Abstinence from cocaine self-administration (SA) is associated with neuroadaptations in the prefrontal cortex (PFC) and nucleus accumbens (NAc) that are implicated in cocaine-induced neuronal plasticity and relapse to drug-seeking. Alterations in cAMP-dependent protein kinase A (PKA) signaling are prominent in medium spiny neurons in the NAc after repeated cocaine exposure but it is unknown whether similar changes occur in the PFC. Because cocaine SA induces disturbances in glutamatergic transmission in the PFC-NAc pathway, we examined whether dysregulation of PKA-mediated molecular targets in PFC-NAc neurons occurs during abstinence and, if so, whether it contributes to cocaine-seeking.
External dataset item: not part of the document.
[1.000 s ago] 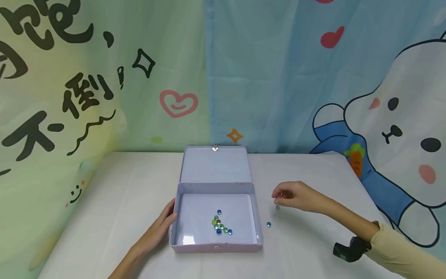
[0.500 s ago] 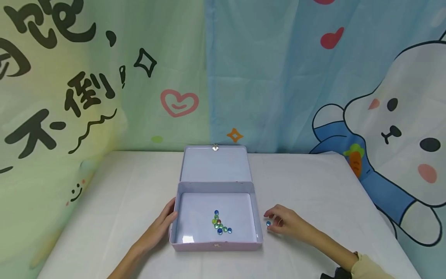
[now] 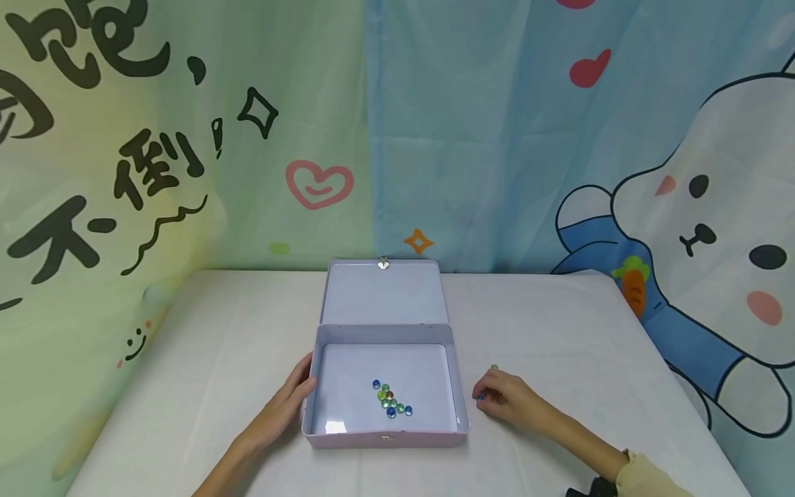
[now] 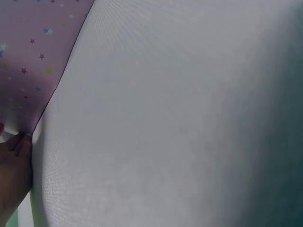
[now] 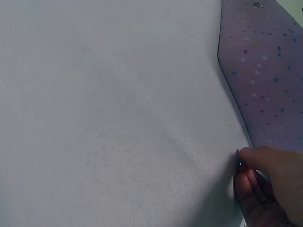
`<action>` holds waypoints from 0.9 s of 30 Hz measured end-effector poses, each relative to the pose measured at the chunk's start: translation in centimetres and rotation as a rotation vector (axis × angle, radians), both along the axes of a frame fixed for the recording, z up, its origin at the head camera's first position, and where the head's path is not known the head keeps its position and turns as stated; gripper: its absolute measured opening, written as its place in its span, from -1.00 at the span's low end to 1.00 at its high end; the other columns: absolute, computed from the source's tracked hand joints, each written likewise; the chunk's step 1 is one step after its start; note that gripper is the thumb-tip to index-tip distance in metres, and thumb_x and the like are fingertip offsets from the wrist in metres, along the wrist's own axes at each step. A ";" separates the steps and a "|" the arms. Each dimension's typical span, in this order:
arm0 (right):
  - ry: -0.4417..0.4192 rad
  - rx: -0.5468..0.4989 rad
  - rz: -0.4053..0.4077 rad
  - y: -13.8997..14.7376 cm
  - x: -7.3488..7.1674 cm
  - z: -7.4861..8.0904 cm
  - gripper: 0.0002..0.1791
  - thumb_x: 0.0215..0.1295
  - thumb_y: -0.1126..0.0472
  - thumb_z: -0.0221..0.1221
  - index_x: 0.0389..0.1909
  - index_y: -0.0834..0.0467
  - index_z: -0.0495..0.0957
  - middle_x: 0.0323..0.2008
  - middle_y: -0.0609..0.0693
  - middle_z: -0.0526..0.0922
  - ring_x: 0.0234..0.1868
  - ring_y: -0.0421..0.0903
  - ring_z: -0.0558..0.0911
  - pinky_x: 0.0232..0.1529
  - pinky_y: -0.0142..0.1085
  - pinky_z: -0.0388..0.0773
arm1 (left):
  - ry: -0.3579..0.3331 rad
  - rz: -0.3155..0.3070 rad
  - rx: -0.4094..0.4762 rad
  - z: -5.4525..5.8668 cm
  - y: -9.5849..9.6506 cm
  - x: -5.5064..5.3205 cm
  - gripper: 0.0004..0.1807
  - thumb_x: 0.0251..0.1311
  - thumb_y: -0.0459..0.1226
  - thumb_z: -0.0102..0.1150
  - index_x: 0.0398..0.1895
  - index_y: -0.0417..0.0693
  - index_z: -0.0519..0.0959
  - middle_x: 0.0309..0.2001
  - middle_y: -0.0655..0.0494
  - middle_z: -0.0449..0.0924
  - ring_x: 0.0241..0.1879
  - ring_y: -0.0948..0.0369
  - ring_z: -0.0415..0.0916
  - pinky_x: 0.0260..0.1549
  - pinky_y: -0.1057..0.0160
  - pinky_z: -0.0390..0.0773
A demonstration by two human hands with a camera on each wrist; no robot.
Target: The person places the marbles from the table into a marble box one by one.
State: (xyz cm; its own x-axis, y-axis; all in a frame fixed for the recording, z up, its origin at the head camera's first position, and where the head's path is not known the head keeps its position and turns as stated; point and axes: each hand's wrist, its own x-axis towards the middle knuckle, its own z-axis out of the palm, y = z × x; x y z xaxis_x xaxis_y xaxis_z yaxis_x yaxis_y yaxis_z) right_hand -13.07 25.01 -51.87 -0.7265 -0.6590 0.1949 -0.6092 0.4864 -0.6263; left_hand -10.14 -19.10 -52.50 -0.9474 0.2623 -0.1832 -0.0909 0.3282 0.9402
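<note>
An open lidded box (image 3: 385,440), pale inside and pink with stars outside, stands mid-table. Several glass marbles (image 3: 390,402), blue, green and one reddish-brown, lie clustered on its floor. My left hand (image 3: 282,404) holds the box by its left wall, thumb near the rim. To the right of the box, my right hand (image 3: 512,400) pinches a blue marble (image 3: 480,397) between thumb and fingertips, low over the cloth. The right wrist view shows the marble (image 5: 239,161) mostly hidden by the fingers. A green marble (image 3: 494,366) shows just behind the right hand.
The box's lid (image 3: 385,293) leans back behind it, with a metal clasp (image 3: 383,263) on its top edge. A white cloth (image 3: 534,317) covers the table. A printed curtain (image 3: 459,138) hangs along the back.
My right hand has come from the green marble toward the viewer and closed its fingertips on the blue one. Inside the box, a blue marble has rolled left. My left hand stays put.
</note>
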 end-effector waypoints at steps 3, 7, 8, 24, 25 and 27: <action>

We measured the phosphorylation of cAMP response element binding protein (Ser133) and GluA1 (Ser845) in the dorsomedial (dm) PFC and the presynaptic marker, synapsin I (Ser9, Ser62/67, Ser603), in the NAc after 7 days of abstinence from cocaine SA with or without cue-induced cocaine-seeking. We also evaluated whether infusion of the PKA inhibitor, 8-bromo-Rp-cyclic adenosine 3′, 5′-monophosphorothioate (Rp-cAMPs), into the dmPFC after abstinence would affect cue-induced cocaine-seeking and PKA-regulated phosphoprotein levels. Seven days of forced abstinence increased the phosphorylation of cAMP response element binding protein and GluA1 in the dmPFC and synapsin I (Ser9) in the NAc. Induction of these phosphoproteins was reversed by a cue-induced relapse test of cocaine-seeking. Bilateral intra-dmPFC Rp-cAMPs rescued abstinence-elevated PKA-mediated phosphoprotein levels in the dmPFC and NAc and suppressed cue-induced relapse. Thus, by inhibiting abstinence-induced PKA molecular targets, relapse reverses abstinence-induced neuroadaptations in the dmPFC that are responsible, in part, for the expression of cue-induced cocaine-seeking.